■ Work instruction ■
All of the lines below should be printed again exactly as they are.

■ Information provided ■
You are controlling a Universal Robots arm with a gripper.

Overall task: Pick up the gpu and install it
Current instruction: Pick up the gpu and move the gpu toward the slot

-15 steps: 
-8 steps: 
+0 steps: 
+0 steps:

■ Result for this exercise ■
You are controlling a Universal Robots arm with a gripper.

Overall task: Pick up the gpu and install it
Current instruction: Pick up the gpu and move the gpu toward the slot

-15 steps: 
-8 steps: 
+0 steps: 
+0 steps:

With the output given, the exercise is complete.